**Work to complete:** From the first line to the last, copy the material exactly.
(Given information)
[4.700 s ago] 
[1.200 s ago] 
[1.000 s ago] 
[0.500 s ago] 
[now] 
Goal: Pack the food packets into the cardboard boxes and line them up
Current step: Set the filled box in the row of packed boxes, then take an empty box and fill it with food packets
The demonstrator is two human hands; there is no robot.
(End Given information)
**Written answer:**
[4.700 s ago] 
[1.200 s ago] 
[1.000 s ago] 
[0.500 s ago] 
[now] 
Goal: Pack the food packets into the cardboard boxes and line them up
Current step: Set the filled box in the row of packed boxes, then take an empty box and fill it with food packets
The demonstrator is two human hands; there is no robot.

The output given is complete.